Example (Teams, Layer 1):

```python
from optimo_core.models.login_attribution import CTA_SOURCE_{PLATFORM}_{ACTION}
from optimo_core.models import TeamsButtonChoices, TeamsTabChoices
from optimo_integrations.utils.platform_magic_links import build_stable_teams_cta_url

url = build_stable_teams_cta_url(
    teams_user_uuid=user_uuid,
    source=CTA_SOURCE_{PLATFORM}_{ACTION},
    teams_button=TeamsButtonChoices.GO_TO_DASHBOARD,
    teams_tab=TeamsTabChoices.OPTIMO_PULSE,
)
```

Example (direct magic-link builder):

```python
from optimo_core.models.login_attribution import (
    LoginSourceChoices,
    LoginSourceDetailChoices,
)
from optimo_core.models import SlackButtonChoices, SlackTabChoices
from optimo_integrations.utils.platform_magic_links import build_login_magic_link_for_user

url = build_login_magic_link_for_user(
    user=user,
    login_cta_source=LoginSourceChoices.SLACK,
    login_cta_source_detail=LoginSourceDetailChoices.WEEKLY_DIGEST,
    slack_button=SlackButtonChoices.OPEN_IN_OPTIMO,
    slack_tab=SlackTabChoices.HOME,
)
```

### Step 8: Update Tests and Supporting Docs

Add or update tests to cover:

- parser behavior (`parse_cta_source`)
- allowlist/detail registration
- button/tab propagation in URL + token metadata
- platform-specific behavior (Slack/Teams/Email differences)

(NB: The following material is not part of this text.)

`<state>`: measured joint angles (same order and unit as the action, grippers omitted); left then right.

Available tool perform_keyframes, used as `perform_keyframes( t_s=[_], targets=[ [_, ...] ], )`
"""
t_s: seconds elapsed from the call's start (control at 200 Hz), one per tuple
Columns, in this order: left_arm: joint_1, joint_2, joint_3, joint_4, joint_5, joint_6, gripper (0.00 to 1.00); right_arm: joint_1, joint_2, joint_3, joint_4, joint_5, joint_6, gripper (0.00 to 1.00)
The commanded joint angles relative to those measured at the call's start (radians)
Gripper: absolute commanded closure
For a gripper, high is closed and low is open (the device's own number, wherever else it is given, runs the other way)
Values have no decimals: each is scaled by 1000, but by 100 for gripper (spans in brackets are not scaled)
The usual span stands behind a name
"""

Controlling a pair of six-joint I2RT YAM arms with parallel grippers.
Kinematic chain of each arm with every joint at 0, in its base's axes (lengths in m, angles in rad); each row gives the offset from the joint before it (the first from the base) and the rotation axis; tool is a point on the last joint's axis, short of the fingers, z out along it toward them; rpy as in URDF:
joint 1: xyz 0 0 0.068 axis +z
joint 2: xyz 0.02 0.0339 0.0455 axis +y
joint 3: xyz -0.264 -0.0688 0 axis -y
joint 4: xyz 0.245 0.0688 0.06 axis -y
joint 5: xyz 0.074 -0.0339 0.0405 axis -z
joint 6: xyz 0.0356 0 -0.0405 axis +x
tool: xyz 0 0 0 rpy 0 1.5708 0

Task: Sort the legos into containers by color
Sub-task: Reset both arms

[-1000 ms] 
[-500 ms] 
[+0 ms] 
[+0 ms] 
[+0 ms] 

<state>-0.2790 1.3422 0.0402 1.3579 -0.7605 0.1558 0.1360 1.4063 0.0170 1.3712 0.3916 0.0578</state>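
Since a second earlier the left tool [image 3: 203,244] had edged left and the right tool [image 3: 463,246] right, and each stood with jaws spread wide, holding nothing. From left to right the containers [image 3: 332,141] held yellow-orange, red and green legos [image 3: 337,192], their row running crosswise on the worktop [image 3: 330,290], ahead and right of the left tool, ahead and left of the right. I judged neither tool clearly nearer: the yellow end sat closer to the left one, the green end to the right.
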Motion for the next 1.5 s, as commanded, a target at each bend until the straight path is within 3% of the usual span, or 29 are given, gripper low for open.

Use enum values in tests, not raw magic strings.

Update local docs/guides in the target repo if new attribution behavior was
introduced.

## Critical Rules (Do Not Violate)

- No hardcoded source strings where constants/enums exist.
- Always register new sources in both allowlist and valid-details mapping.
- Keep Slack and Teams button/tab enums isolated by platform.
- Do not add button/tab semantics to Email.
- Maintain Slack/Teams attribution parity (if Slack has `slack_tab`, Teams must
  have `teams_tab` through all 9 chain points).
- Respect the selected attribution layer (Layer 1 or Layer 2, not both).
- Touched files must pass the active type gate.

## Validation Checklist

Before completion:

- [ ] Action enum exists (if new action).
- [ ] `CTA_SOURCE_*` constant added with enum composition.
- [ ] Source is in `ALLOWED_CTA_SOURCES`.
- [ ] Source detail is in `VALID_DETAILS_BY_SOURCE` for the right platform.
- [ ] Platform button/tab handling is correct (Slack/Teams/Email rules).
- [ ] Correct attribution layer chosen and applied once.
- [ ] Magic-link attribution metadata path is preserved.
- [ ] Tests use enum values and cover parser + attribution flow.
- [ ] Ruff, active type gate, Django checks, and relevant tests pass.

## Output Format

When reporting work, include:

1. What changed:
   - files touched
   - enums/constants/registrations added or modified
2. Validation executed:
   - lint, type checker used, Django checks, tests
3. Risk notes:
   - any fallback behavior or edge case not yet covered

If blocked, explicitly report the blocker with file-level context and exact
failing command output summary.

## References

For detailed signatures, metadata schema notes, parser behavior, and extended
file map:

- `references/architecture-and-signatures.md`

## Compatibility Notes

This Skill is designed to work with both Claude Code and OpenAI Codex.

- Claude Code: install plugin and invoke `/login-cta-attribution-skill:implement`.
- Codex: install skill directory and invoke `name: login-cta-attribution-skill`.